## TRY IT
Replicate the data exactly, every line included.

## SUPPLIED DATA
===============

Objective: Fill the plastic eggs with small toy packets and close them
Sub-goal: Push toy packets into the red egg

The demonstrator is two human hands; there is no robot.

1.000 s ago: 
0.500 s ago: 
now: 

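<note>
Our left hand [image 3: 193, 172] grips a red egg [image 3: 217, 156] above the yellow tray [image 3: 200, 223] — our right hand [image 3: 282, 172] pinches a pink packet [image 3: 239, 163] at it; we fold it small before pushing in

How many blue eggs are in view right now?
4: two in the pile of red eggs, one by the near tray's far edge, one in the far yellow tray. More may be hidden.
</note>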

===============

## RESPONSE TO THIS TASK
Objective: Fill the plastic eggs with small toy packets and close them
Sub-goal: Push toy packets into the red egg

The demonstrator is two human hands; there is no robot.

1.000 s ago: 
0.500 s ago: 
now: 

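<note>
Our left hand [image 3: 193, 172] grips a red egg [image 3: 217, 156] above the yellow tray [image 3: 200, 223] — our right hand [image 3: 282, 172] pinches a pink packet [image 3: 239, 163] at it; we fold it small before pushing in

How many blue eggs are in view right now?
4: two in the pile of red eggs, one by the near tray's far edge, one in the far yellow tray. More may be hidden.
</note>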

Nothing more remains to be done for this exercise.